Reputation: 312
I have been trying to learn Python recently and following along with the book, Python for Data Analysis and using Python 2.7 with Canopy. In the book, they provided a link to some raw data which I saved and assigned to a path
variable. After trying to convert the text file to a list of dictionaries using JSON:
records = [json.loads(line) for line in open(path)]
I received the following error:
---------------------------------------------------------------------------
UnicodeDecodeError Traceback (most recent call last)
<ipython-input-17-b1e0b494454a> in <module>()

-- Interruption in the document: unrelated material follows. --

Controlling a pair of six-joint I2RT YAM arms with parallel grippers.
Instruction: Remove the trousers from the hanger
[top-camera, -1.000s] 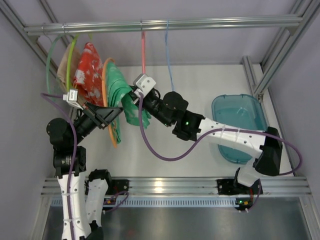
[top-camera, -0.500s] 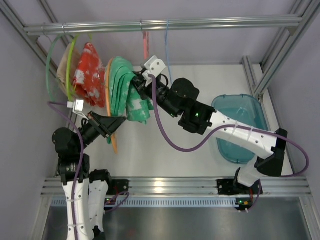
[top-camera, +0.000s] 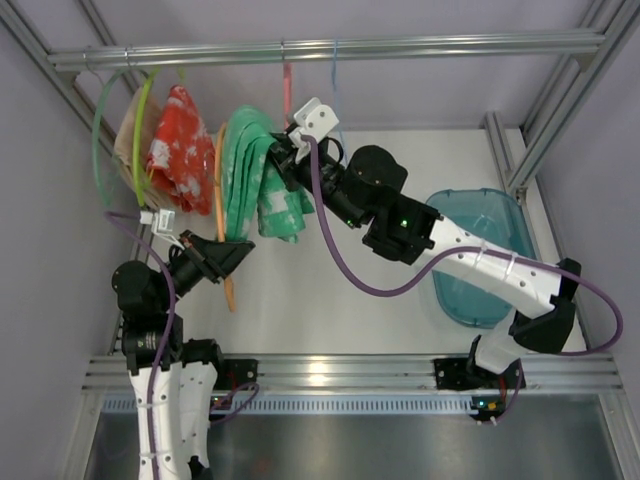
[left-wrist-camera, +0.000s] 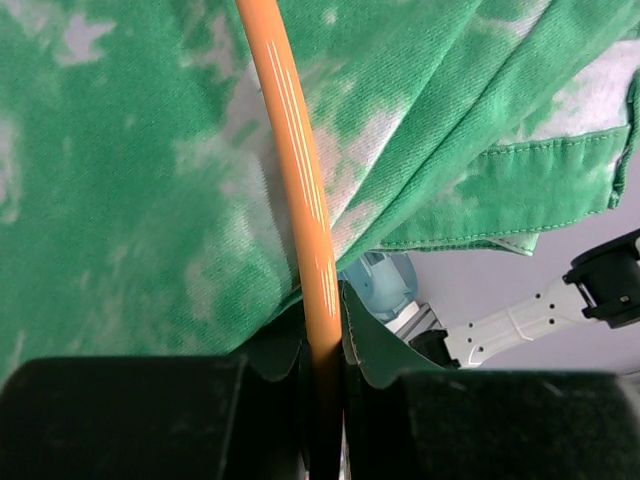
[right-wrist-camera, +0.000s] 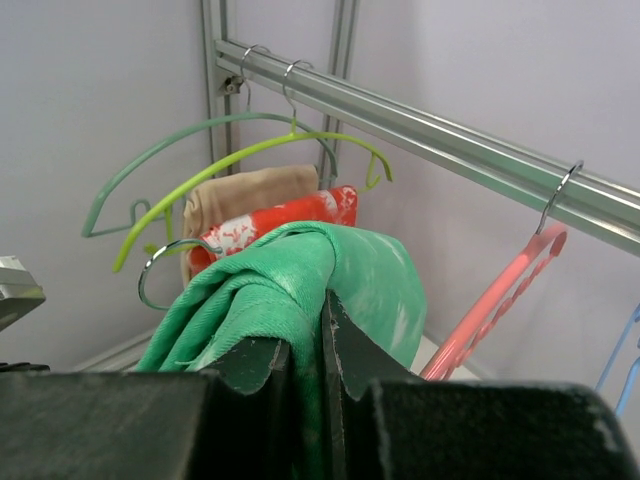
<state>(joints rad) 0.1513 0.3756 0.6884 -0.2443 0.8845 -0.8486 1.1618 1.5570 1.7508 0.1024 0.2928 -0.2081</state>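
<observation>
The green trousers (top-camera: 250, 170) with white print hang bunched in the top view, right of the thin orange hanger (top-camera: 221, 200). My left gripper (top-camera: 232, 254) is shut on the hanger's lower part; the left wrist view shows the orange bar (left-wrist-camera: 300, 200) pinched between the jaws, with green cloth (left-wrist-camera: 120, 180) behind it. My right gripper (top-camera: 283, 160) is shut on the trousers; the right wrist view shows a fold of green cloth (right-wrist-camera: 300, 270) between the jaws. The hanger's metal hook (right-wrist-camera: 160, 262) shows off the rail.
A red printed garment (top-camera: 180, 150) and a beige garment (top-camera: 130, 135) hang on green hangers (top-camera: 140, 120) at the rail's left. A pink-red hanger (top-camera: 287, 85) and a blue hanger (top-camera: 334, 75) hang mid-rail. A teal bin (top-camera: 480, 250) stands at the right.
My right gripper has lifted the trousers up and toward the rail. My left gripper has drawn the orange hanger downward and toward the near edge, so cloth and hanger have separated.
</observation>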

----> 1 records = [json.loads(line) for line in open(path)]
C:\Users\Marc\AppData\Local\Enthought\Canopy\App\appdata\canopy-1.4.1.1975.win- x86_64\lib\json\__init__.pyc in loads(s, encoding, cls, object_hook, parse_float, parse_int, parse_constant, object_pairs_hook, **kw)
336 parse_int is None and parse_float is None and
337 parse_constant is None and object_pairs_hook is None and not kw):
--> 338 return _default_decoder.decode(s)
339 if cls is None:
340 cls = JSONDecoder
C:\Users\Marc\AppData\Local\Enthought\Canopy\App\appdata\canopy-1.4.1.1975.win- x86_64\lib\json\decoder.pyc in decode(self, s, _w)
363
364 """
--> 365 obj, end = self.raw_decode(s, idx=_w(s, 0).end())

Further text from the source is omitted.